Engineer Ordered to Pay $4M to Prince’s Estate Over Unauthorized ‘Deliverance’ EP
A sound engineer has been ordered to pay Prince's estate nearly $4 million for releasing an unauthorized EP of songs by the late musician, it was ruled in Minnesota federal court on Monday.

A sound engineer has been ordered to pay Prince‘s estate nearly $4 million for releasing an unauthorized EP of songs by the late musician, it was ruled in Minnesota federal court on Monday (April 8).
George Ian Boxill, who released the Deliverance EP to streaming services in April 2017 in violation of a contract with the late singer, was ordered to pay the artist’s estate $3.96 million in an arbitration ruling handed down in August 2018. The engineer had attempted to vacate the ruling by accusing the arbitrator of misconduct and of disregarding copyright law, but the judge in the Minnesota case said there was no basis for either of those claims.
Boxill was additionally ordered to return to the estate all materials obtained through his work with Prince.

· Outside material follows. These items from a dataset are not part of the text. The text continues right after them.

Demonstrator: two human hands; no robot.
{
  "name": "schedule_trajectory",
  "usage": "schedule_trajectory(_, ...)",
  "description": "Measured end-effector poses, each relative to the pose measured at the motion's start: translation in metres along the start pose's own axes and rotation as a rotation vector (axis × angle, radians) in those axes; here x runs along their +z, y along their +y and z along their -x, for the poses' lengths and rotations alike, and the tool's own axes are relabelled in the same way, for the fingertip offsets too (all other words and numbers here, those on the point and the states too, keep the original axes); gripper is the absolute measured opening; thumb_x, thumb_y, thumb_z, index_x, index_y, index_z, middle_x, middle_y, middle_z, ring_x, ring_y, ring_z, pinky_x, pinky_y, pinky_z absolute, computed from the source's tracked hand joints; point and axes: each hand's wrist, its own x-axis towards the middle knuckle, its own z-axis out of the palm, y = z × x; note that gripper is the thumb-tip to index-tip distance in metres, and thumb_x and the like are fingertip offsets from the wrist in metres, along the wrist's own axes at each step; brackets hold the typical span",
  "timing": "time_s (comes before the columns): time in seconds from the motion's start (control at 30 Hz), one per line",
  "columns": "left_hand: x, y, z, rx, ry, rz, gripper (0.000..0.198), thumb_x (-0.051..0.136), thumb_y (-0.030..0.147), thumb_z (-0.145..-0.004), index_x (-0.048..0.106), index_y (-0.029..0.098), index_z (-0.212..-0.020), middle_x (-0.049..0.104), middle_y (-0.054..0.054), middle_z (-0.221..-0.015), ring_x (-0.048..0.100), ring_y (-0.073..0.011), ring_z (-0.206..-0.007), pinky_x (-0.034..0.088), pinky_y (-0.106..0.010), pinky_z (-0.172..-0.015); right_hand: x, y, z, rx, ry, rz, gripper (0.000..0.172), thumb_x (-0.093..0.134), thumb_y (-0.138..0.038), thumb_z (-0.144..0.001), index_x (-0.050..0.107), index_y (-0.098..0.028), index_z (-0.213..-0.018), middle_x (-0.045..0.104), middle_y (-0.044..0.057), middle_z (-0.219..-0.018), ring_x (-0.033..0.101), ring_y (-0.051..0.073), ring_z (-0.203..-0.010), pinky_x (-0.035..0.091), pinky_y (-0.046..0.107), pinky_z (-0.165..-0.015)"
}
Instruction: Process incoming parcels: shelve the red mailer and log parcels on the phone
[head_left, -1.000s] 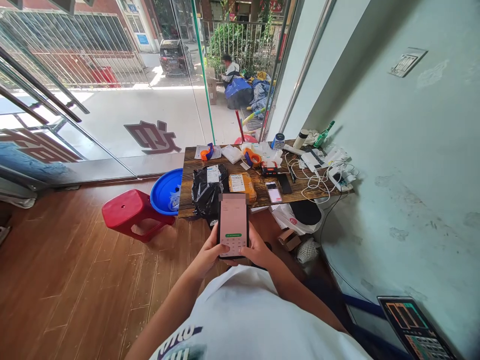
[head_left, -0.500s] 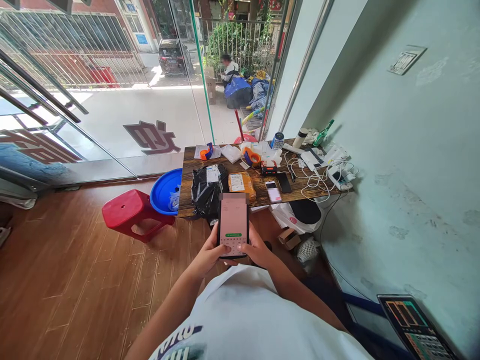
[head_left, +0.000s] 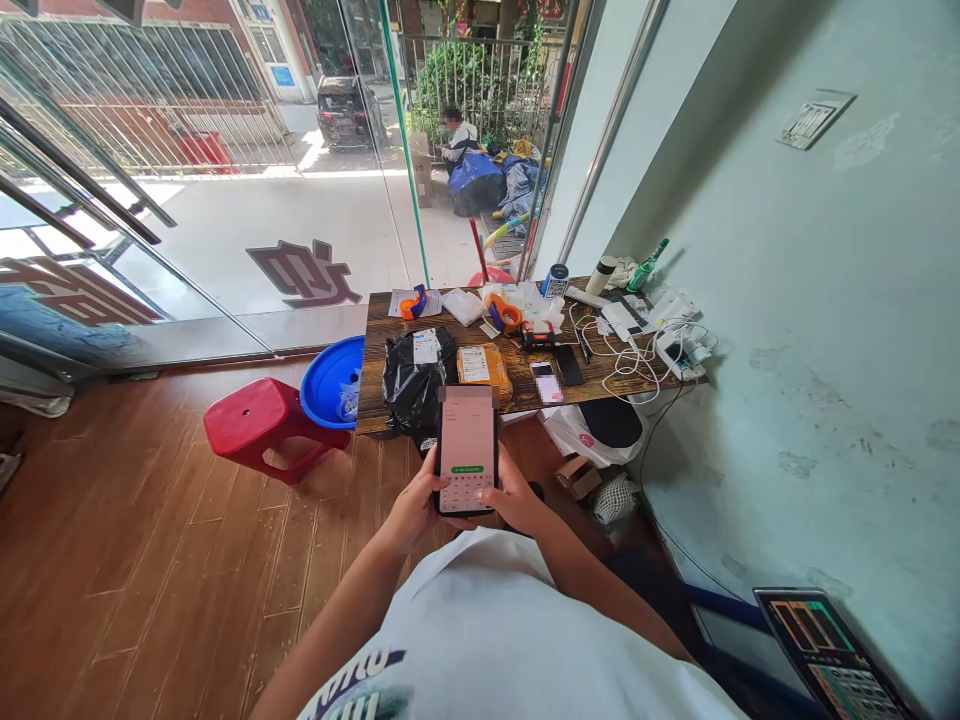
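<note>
A smartphone [head_left: 468,430] with a pinkish screen and an on-screen keyboard is held upright in front of my body. My left hand [head_left: 417,502] grips its left side, the thumb at the left edge of the keyboard. From the other side my right hand [head_left: 516,494] holds it too, with the thumb over the keyboard's right part. Beyond the phone, on a dark wooden table [head_left: 367,395], lie a black plastic parcel [head_left: 412,390] and an orange parcel [head_left: 496,368], each with a white label. The fingers behind the phone are mostly hidden.
Tape dispensers [head_left: 504,314], a second phone [head_left: 546,382], a black flat item [head_left: 568,366] and tangled white cables [head_left: 634,365] lie on the table. Left of it stand a blue basin [head_left: 326,372] and a red stool [head_left: 255,425]. A calculator-like panel [head_left: 832,650] is at lower right.
My left thumb has shifted left and up, from over the keys to the keyboard's left edge. The phone and my right hand look nearly unmoved.
</note>
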Motion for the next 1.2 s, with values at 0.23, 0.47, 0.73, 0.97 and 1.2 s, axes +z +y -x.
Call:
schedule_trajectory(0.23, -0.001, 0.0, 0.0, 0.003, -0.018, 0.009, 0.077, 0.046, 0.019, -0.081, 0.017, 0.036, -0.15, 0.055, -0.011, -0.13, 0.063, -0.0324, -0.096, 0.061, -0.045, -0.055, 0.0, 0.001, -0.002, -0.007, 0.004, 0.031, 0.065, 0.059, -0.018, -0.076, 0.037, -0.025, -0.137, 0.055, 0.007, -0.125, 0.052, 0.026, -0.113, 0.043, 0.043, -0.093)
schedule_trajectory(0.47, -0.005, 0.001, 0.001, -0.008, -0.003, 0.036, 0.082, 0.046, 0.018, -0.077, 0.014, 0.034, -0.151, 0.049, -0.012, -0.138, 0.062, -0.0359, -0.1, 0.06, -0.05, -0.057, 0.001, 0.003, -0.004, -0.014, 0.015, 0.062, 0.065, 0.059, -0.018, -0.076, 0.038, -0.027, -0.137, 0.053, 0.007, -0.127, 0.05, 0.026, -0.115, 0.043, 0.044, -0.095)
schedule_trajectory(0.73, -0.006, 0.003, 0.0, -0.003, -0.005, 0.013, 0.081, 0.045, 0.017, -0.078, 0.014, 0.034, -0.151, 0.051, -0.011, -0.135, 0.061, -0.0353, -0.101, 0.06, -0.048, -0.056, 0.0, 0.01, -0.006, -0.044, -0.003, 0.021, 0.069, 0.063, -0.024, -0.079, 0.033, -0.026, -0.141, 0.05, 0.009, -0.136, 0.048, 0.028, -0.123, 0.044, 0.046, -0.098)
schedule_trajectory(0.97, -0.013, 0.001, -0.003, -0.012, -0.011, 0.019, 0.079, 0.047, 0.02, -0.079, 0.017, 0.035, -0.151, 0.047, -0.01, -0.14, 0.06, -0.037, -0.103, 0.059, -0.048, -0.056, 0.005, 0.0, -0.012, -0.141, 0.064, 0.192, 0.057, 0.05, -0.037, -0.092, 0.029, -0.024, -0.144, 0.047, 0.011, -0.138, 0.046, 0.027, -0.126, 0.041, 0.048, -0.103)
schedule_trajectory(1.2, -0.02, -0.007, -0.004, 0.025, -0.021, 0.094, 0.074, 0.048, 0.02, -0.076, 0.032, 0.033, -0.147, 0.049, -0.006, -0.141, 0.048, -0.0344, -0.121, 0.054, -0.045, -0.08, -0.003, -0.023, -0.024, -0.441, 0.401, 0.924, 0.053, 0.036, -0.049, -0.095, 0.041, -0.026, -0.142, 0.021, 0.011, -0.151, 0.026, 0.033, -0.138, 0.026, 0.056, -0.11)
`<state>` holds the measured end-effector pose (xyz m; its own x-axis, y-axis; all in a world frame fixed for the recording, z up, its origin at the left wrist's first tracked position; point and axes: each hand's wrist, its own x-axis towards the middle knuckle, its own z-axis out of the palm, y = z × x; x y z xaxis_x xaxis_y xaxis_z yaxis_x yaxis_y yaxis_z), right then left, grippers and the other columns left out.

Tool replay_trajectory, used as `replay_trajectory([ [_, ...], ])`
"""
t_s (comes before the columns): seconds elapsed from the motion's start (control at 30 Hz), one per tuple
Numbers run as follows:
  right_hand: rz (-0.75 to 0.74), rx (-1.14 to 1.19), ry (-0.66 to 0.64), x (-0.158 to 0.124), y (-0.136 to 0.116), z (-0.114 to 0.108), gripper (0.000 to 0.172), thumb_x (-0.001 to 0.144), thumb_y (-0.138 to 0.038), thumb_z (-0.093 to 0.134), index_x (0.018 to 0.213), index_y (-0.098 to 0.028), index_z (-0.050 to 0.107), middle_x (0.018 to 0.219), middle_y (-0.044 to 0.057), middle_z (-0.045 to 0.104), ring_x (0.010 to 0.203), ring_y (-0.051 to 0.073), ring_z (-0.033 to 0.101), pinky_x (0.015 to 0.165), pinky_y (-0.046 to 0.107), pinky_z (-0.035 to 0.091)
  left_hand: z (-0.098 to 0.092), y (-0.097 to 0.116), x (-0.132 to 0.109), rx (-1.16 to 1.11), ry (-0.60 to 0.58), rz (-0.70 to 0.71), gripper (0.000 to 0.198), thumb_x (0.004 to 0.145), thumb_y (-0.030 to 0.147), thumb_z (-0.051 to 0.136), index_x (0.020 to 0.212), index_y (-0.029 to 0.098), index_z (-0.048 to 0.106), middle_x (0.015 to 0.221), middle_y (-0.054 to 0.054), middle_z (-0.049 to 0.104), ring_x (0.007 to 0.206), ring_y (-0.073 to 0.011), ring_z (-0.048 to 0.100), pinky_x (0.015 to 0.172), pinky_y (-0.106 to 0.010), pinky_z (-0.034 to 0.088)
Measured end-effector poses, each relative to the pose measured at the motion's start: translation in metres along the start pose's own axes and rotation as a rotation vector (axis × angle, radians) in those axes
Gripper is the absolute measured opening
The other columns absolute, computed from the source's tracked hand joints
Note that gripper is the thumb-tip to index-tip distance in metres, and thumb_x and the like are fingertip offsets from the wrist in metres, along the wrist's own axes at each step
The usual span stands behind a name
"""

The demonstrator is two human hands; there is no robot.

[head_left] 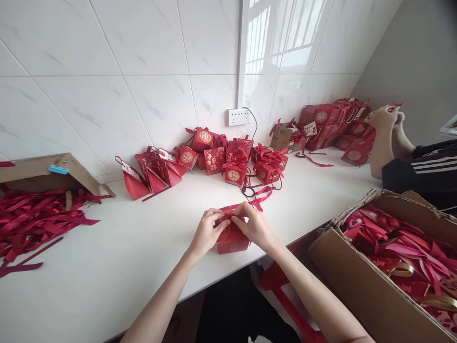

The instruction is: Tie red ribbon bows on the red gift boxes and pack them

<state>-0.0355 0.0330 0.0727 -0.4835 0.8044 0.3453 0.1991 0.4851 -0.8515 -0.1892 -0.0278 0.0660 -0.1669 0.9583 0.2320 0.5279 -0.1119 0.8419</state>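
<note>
A small red gift box [233, 245] sits on the white table near its front edge. Over its top, my left hand [209, 229] pinches red ribbon at the box's left side. Facing it, my right hand [254, 226] pinches the same ribbon from the right, the fingertips of both hands almost meeting. A loose ribbon tail [263, 193] runs out behind the box. Just beyond lie black-handled scissors [247, 191], their blades mostly hidden. The knot or loop between my fingers is too small to make out.
Several finished red boxes [233, 176] with bows stand by the wall. Ribbons [32, 224] spill from a carton at left. An open cardboard box [342, 243] of red boxes stands at right. Behind it, a co-worker's hands [385, 118] hold something red. A power strip [238, 117] is on the wall.
</note>
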Motion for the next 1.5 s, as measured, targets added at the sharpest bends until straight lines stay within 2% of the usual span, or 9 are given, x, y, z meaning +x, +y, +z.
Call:
replay_trajectory([
  [0.33, -0.009, 0.042, -0.042, 0.004, 0.000, 0.001, 0.007, 0.078, -0.021, 0.050, 0.072, -0.022, 0.047, 0.068, -0.002, 0.061, 0.062, 0.014, 0.058, 0.057, 0.026, 0.047, 0.000, 0.000, 0.002, -0.131, -0.085, -0.051, 0.018, 0.081, 0.031, 0.052, 0.080, 0.019, 0.066, 0.100, -0.007, 0.055, 0.105, -0.0209, 0.050, 0.094, -0.035, 0.042],
  [0.6, -0.051, 0.026, -0.037, 0.005, 0.007, 0.000, 0.005, 0.079, -0.020, 0.050, 0.074, -0.022, 0.051, 0.069, -0.001, 0.062, 0.062, 0.014, 0.058, 0.060, 0.027, 0.048, 0.013, 0.001, -0.002, -0.115, 0.043, -0.049, 0.032, 0.088, 0.039, 0.045, 0.078, 0.019, 0.068, 0.106, -0.008, 0.055, 0.109, -0.0222, 0.049, 0.096, -0.037, 0.040],
  [0.7, -0.122, -0.035, -0.028, 0.005, 0.011, -0.001, 0.010, 0.080, -0.017, 0.047, 0.074, -0.022, 0.052, 0.073, 0.001, 0.061, 0.064, 0.015, 0.058, 0.061, 0.028, 0.049, 0.014, 0.001, -0.003, -0.109, 0.063, -0.057, 0.033, 0.089, 0.038, 0.043, 0.079, 0.019, 0.068, 0.110, -0.008, 0.056, 0.109, -0.0218, 0.049, 0.095, -0.036, 0.041],
  [0.8, -0.255, -0.070, 0.007, 0.000, 0.011, -0.003, 0.014, 0.082, -0.014, 0.045, 0.075, -0.022, 0.054, 0.087, 0.005, 0.060, 0.078, 0.017, 0.060, 0.070, 0.032, 0.052, 0.012, 0.002, -0.003, -0.121, 0.057, -0.070, 0.033, 0.090, 0.037, 0.042, 0.081, 0.019, 0.068, 0.113, -0.008, 0.056, 0.110, -0.0216, 0.049, 0.095, -0.035, 0.042],
  [0.9, -0.363, -0.115, 0.014, -0.006, 0.011, -0.005, 0.013, 0.083, -0.013, 0.047, 0.080, -0.022, 0.056, 0.098, 0.008, 0.057, 0.091, 0.019, 0.059, 0.077, 0.036, 0.052, 0.010, 0.002, -0.002, -0.140, 0.040, -0.083, 0.034, 0.089, 0.037, 0.043, 0.075, 0.018, 0.067, 0.114, -0.008, 0.056, 0.111, -0.0216, 0.050, 0.095, -0.035, 0.042],
  [1.0, -0.414, -0.170, 0.007, -0.010, 0.013, -0.005, 0.010, 0.083, -0.016, 0.053, 0.088, -0.023, 0.057, 0.101, 0.008, 0.056, 0.095, 0.020, 0.059, 0.079, 0.037, 0.053, 0.009, 0.002, -0.003, -0.160, 0.021, -0.092, 0.033, 0.089, 0.037, 0.042, 0.074, 0.018, 0.067, 0.115, -0.008, 0.055, 0.113, -0.0214, 0.049, 0.096, -0.034, 0.041],
  [1.13, -0.456, -0.202, 0.027, -0.008, 0.016, -0.003, 0.008, 0.087, -0.018, 0.052, 0.089, -0.023, 0.059, 0.099, 0.008, 0.057, 0.090, 0.020, 0.061, 0.076, 0.036, 0.054, 0.007, 0.002, -0.003, -0.199, -0.004, -0.109, 0.034, 0.088, 0.037, 0.042, 0.075, 0.018, 0.067, 0.118, -0.007, 0.055, 0.115, -0.0218, 0.047, 0.097, -0.034, 0.040],
  [1.33, -0.516, -0.197, 0.022, -0.004, 0.015, -0.004, 0.020, 0.090, -0.015, 0.046, 0.077, -0.021, 0.059, 0.086, 0.006, 0.060, 0.074, 0.016, 0.062, 0.064, 0.030, 0.054, 0.000, 0.003, -0.005, -0.085, -0.023, -0.116, 0.034, 0.087, 0.038, 0.044, 0.066, 0.019, 0.064, 0.118, -0.005, 0.056, 0.115, -0.0243, 0.044, 0.092, -0.035, 0.042],
  [1.5, -0.563, -0.296, 0.019, -0.004, 0.016, -0.011, 0.020, 0.091, -0.015, 0.044, 0.079, -0.020, 0.059, 0.087, 0.006, 0.059, 0.077, 0.016, 0.061, 0.067, 0.029, 0.054, -0.011, 0.001, -0.004, 0.009, 0.009, -0.081, 0.035, 0.087, 0.039, 0.043, 0.064, 0.019, 0.060, 0.109, -0.006, 0.059, 0.108, -0.0233, 0.048, 0.092, -0.035, 0.040],
])
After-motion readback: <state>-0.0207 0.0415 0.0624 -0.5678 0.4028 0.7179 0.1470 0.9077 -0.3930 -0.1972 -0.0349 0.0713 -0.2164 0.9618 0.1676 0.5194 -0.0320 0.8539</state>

Boxill caused a stir when he announced that the six-song EP consisting of previously-unreleased material would be released through the independent label Rogue Music Alliance (RMA) on April 21, 2017, the first anniversary of Prince’s death. But just hours after the title track was released on streaming services in advance of the full collection, Prince’s estate and Paisley Park Enterprises filed a federal lawsuit against Boxill, claiming he was in violation of a contract he signed with the singer stating that the recordings were Prince’s sole and exclusive property. They requested a temporary restraining order against the EP’s release, which a judge granted, though the title track remained online for longer after RMA initially claimed the ruling did not apply to the single.
According to a press release put out in advance of Deliverance‘s release, Boxill claimed the recordings on the EP were cut between 2006 and 2008 when he and Prince worked together. He further stated that he had co-written and co-produced the tracks alongside the singer and spent a year completing them following his death.
Prince died in 2016 of an accidental opioid overdose. He was 57 years old.